▶ [Exercise prompt]:
Using the entries below, write out the line with "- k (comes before", the line with "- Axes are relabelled", and every line in between, exactly as each is written.

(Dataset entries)
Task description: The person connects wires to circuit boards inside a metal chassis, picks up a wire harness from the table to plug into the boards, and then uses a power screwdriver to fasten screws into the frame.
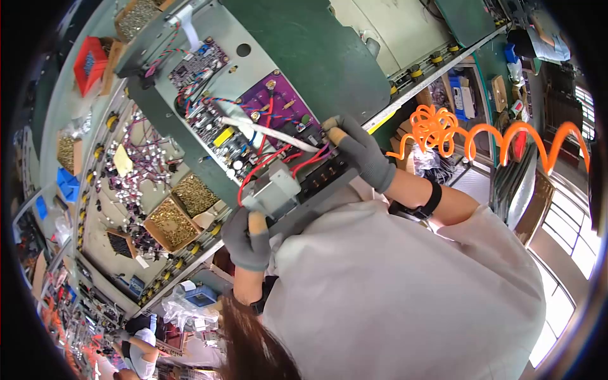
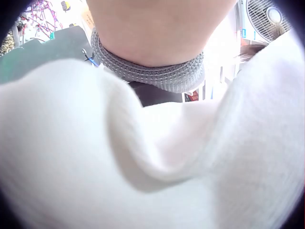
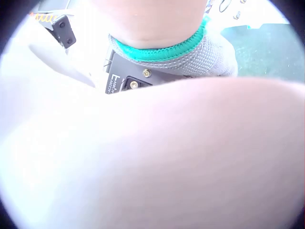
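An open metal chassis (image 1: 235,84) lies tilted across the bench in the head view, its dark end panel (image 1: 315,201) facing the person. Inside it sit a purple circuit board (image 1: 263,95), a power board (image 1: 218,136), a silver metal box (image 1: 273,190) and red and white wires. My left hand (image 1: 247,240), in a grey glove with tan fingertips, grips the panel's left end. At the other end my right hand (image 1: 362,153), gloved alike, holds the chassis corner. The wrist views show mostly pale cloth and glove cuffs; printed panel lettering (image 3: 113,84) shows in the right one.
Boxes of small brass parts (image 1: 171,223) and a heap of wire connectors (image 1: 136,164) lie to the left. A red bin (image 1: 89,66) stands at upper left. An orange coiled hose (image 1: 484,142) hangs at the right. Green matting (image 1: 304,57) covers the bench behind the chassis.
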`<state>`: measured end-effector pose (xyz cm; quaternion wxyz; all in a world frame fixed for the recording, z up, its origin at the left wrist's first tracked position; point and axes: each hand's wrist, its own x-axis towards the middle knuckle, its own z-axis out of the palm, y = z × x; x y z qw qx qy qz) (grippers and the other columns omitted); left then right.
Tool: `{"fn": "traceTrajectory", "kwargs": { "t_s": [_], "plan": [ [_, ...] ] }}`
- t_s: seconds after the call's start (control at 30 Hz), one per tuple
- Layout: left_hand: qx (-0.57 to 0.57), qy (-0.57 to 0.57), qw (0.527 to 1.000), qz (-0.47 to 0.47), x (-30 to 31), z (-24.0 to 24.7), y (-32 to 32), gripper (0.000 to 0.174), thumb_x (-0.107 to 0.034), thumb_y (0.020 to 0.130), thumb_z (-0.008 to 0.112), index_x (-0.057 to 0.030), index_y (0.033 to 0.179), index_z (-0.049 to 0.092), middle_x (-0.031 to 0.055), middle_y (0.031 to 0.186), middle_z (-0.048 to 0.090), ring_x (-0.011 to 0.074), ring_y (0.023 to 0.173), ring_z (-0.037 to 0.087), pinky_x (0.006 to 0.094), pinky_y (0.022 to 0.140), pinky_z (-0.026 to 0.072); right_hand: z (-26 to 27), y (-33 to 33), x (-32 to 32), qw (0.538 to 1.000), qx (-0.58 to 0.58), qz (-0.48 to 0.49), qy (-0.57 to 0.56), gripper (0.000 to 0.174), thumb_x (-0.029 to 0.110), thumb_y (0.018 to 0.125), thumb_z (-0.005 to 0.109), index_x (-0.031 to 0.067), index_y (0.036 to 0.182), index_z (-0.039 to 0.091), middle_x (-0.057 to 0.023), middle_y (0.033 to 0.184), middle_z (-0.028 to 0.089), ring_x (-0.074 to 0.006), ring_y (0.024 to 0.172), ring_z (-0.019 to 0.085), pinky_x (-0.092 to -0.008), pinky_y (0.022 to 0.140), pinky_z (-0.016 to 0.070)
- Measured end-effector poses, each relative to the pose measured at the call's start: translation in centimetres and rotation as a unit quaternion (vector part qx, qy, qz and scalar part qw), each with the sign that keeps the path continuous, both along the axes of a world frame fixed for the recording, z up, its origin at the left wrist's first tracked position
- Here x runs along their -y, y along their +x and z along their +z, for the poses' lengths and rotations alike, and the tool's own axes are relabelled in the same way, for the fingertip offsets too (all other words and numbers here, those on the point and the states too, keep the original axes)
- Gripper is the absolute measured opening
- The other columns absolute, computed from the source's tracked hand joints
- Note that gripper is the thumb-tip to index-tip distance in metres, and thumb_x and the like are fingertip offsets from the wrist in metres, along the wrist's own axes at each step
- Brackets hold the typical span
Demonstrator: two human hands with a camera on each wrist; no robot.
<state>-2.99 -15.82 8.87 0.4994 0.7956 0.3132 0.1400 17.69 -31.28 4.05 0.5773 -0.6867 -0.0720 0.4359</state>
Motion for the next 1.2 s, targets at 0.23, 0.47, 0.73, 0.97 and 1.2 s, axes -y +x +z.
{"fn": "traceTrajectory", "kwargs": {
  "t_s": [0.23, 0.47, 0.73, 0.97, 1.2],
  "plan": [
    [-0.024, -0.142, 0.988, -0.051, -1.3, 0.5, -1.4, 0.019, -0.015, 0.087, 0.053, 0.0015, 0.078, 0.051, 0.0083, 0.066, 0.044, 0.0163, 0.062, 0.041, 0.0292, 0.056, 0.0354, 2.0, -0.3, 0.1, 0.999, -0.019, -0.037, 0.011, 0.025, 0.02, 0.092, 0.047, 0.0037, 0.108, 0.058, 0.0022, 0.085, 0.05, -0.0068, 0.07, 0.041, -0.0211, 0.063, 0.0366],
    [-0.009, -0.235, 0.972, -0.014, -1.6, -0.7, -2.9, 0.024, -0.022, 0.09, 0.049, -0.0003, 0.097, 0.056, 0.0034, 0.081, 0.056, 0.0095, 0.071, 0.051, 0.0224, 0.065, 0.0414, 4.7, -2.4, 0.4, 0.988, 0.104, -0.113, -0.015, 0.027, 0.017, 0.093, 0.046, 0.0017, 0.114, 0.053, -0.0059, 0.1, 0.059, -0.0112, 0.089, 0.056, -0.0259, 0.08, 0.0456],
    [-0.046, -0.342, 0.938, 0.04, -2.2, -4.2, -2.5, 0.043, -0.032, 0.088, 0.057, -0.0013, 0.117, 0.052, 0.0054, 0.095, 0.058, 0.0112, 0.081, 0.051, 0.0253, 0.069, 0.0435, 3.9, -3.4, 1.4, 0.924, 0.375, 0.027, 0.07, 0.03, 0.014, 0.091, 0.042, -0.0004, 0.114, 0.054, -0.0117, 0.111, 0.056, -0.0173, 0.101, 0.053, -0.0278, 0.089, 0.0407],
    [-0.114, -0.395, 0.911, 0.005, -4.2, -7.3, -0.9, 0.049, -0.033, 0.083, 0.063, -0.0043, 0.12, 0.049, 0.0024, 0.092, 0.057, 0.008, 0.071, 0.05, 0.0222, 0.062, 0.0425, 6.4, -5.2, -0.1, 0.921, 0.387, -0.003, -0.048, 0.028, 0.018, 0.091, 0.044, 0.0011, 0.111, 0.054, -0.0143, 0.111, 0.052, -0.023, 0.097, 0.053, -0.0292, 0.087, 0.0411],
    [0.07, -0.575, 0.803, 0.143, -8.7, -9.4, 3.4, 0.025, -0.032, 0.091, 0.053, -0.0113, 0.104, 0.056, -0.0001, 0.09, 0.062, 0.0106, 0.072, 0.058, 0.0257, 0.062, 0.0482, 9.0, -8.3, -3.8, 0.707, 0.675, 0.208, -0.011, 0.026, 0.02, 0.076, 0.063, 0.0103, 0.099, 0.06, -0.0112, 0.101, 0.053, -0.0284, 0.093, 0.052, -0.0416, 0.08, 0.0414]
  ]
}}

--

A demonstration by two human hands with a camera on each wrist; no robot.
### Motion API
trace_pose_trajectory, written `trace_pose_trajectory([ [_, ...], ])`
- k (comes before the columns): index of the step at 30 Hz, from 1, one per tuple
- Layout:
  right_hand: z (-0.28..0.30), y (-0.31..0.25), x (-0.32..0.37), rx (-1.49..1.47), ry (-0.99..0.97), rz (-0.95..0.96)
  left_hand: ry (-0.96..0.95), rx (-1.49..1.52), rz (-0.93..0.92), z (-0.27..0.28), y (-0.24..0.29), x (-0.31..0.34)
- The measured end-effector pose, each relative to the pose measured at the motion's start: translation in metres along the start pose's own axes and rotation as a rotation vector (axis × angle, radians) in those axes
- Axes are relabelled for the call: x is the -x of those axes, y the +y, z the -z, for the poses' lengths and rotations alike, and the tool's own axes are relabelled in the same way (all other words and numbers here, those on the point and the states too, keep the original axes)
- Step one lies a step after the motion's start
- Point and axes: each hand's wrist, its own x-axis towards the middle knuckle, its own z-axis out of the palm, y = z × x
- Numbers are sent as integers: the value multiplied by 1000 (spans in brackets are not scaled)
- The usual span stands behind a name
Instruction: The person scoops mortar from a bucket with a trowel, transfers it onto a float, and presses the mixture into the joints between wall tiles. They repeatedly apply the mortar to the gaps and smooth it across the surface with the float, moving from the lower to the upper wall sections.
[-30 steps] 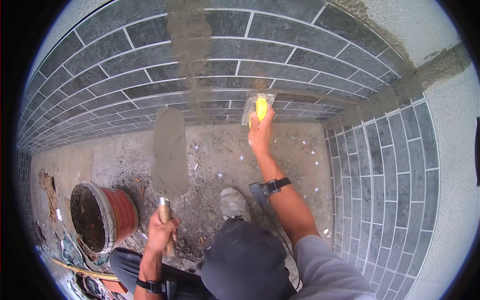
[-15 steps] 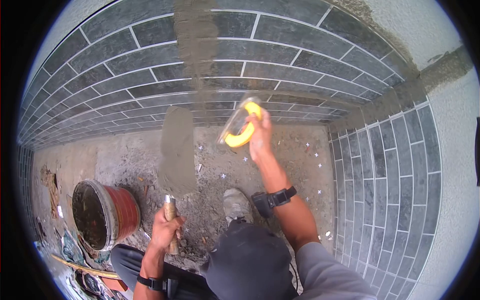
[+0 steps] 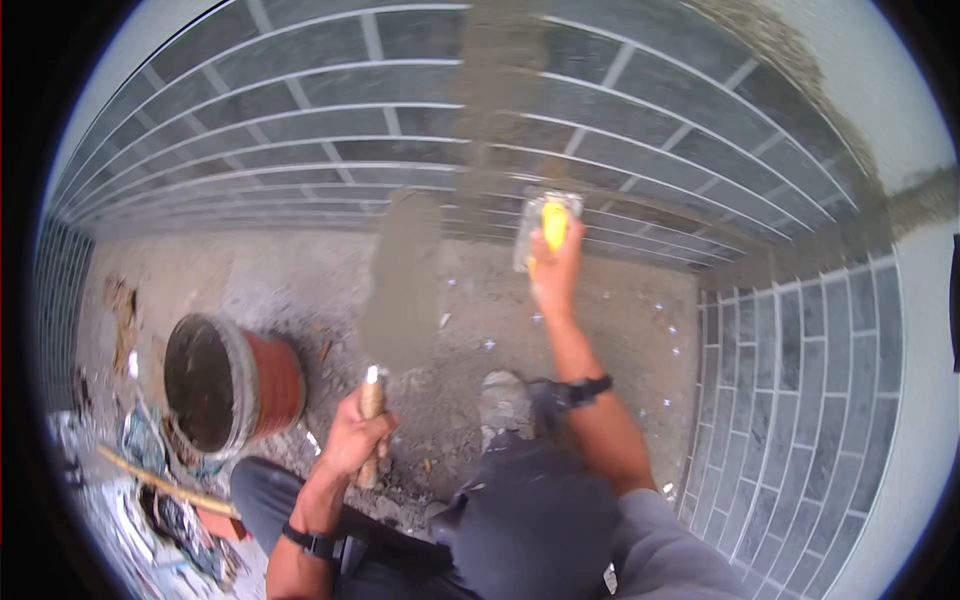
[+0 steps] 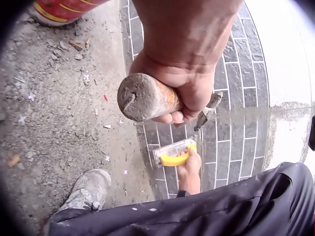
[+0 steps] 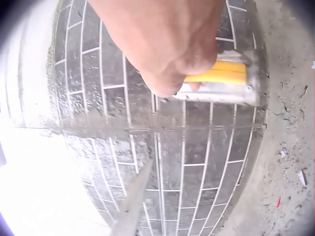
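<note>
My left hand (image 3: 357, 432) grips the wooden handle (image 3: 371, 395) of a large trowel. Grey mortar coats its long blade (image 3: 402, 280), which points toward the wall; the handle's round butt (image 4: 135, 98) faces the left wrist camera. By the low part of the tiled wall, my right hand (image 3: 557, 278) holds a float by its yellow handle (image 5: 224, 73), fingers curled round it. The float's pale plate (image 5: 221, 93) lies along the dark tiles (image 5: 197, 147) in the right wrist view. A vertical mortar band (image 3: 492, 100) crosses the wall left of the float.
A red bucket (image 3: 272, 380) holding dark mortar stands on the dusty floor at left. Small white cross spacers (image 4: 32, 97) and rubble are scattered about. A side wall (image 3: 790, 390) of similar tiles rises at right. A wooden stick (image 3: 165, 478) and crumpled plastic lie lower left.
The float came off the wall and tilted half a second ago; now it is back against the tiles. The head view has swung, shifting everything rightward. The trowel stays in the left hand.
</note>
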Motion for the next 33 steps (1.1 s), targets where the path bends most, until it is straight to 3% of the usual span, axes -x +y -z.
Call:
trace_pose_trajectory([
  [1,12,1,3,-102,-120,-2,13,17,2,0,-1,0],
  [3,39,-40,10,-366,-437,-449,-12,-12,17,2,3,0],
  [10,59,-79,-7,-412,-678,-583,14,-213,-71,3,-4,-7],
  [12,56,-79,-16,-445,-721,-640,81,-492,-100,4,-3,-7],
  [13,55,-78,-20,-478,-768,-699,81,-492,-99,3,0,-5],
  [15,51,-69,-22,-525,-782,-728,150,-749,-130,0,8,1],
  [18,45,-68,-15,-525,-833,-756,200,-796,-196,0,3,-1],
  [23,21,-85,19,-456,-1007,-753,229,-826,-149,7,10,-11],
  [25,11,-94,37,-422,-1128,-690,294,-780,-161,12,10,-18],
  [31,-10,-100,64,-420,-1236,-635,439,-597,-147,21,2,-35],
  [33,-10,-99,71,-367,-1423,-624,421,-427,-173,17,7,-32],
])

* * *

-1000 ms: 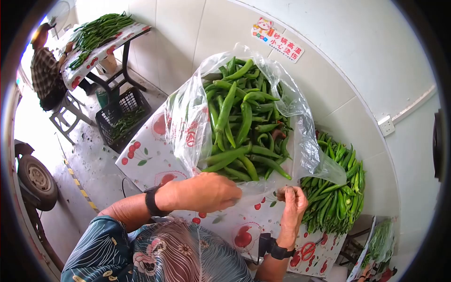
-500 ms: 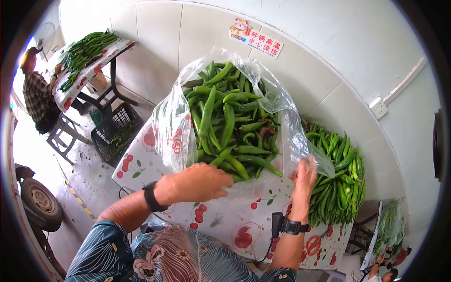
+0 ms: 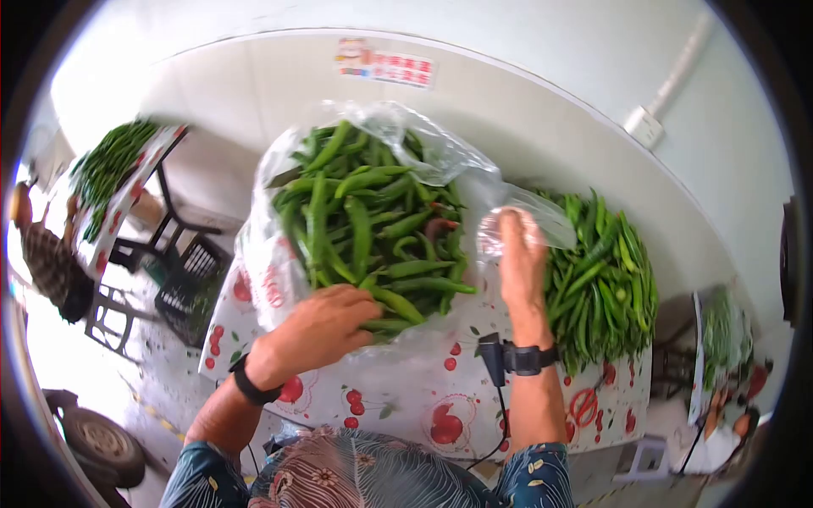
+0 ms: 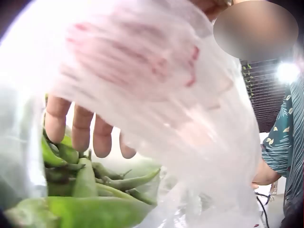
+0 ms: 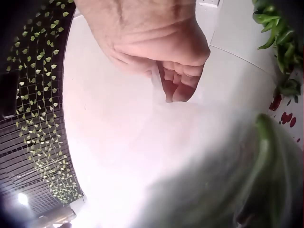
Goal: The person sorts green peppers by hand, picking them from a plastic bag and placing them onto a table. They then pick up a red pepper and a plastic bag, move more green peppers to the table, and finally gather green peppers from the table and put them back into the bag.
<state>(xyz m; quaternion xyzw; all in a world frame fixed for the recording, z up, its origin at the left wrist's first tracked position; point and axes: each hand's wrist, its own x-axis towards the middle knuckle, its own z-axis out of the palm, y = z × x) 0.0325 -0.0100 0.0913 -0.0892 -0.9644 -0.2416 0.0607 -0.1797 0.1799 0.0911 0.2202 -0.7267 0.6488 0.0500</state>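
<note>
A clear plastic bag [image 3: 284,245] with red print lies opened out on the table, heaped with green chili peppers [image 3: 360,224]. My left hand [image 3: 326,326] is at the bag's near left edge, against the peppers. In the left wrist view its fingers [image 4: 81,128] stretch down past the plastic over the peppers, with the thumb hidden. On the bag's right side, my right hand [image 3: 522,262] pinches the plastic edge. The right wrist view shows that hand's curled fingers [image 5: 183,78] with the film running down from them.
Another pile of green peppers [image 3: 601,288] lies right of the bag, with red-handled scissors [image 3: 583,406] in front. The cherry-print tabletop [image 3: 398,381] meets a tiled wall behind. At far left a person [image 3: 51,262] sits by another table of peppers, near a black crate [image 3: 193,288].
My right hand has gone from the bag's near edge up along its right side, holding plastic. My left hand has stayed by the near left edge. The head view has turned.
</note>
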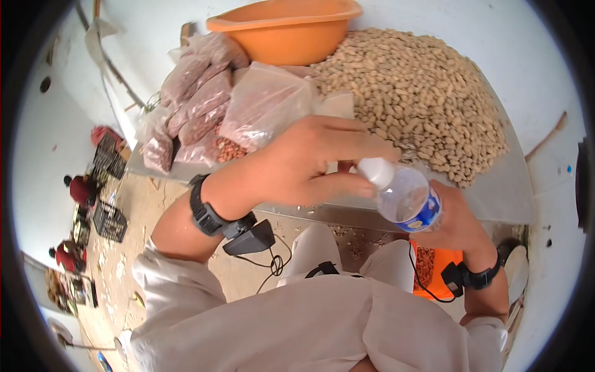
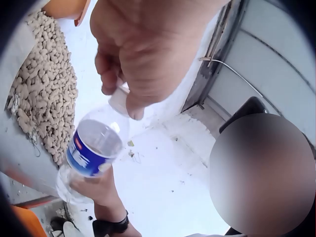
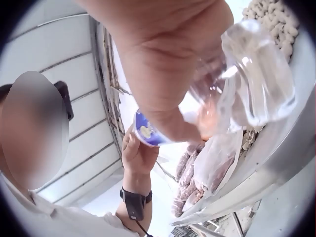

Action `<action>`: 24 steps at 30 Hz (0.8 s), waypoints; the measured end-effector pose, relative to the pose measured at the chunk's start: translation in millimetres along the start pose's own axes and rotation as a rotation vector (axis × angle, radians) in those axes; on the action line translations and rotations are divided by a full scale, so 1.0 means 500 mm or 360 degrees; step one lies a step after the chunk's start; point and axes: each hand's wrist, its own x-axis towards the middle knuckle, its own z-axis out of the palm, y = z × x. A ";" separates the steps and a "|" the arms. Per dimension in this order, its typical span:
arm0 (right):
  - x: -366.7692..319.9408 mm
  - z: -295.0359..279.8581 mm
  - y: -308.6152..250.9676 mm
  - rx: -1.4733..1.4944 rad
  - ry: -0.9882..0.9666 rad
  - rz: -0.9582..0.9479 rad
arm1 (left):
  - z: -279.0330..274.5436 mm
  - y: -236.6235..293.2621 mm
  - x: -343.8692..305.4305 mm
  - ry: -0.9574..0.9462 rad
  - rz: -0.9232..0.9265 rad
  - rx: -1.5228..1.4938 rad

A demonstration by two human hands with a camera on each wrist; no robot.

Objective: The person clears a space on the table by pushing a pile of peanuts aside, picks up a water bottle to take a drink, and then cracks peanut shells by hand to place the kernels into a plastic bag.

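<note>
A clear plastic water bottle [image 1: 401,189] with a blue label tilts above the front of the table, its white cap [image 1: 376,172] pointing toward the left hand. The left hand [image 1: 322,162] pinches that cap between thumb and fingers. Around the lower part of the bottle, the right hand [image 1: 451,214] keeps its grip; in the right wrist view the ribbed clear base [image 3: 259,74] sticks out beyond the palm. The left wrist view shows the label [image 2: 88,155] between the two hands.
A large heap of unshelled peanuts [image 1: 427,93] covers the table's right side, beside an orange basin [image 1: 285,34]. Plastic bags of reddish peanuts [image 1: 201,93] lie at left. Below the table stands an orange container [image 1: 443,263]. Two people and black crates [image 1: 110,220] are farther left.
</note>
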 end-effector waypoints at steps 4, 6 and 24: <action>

▶ [Exercise answer]:
- k (comes before the columns): index of the step at 30 Hz, from 1, one per tuple
- Layout:
  right_hand: z (-0.28..0.30), y (-0.31..0.25), x (-0.32..0.37), rx (-1.49..1.47), ry (-0.99..0.97), rz (-0.95..0.96)
  left_hand: ry (-0.96..0.95), rx (-1.49..1.52), rz (-0.93..0.92), z (-0.27..0.28), y (-0.24..0.29), x (-0.31..0.34)
- The measured end-effector pose, each relative to the pose measured at the motion's start: translation in metres along the start pose's own axes and rotation as a rotation vector (axis × angle, radians) in those axes
- Axes are relabelled for the call: x is the -x of those axes, y the +y, z the -z, for the poses' lengths and rotations alike, and the tool's own axes are relabelled in the same way (all other words and numbers here, those on the point and the states too, keep the original axes)

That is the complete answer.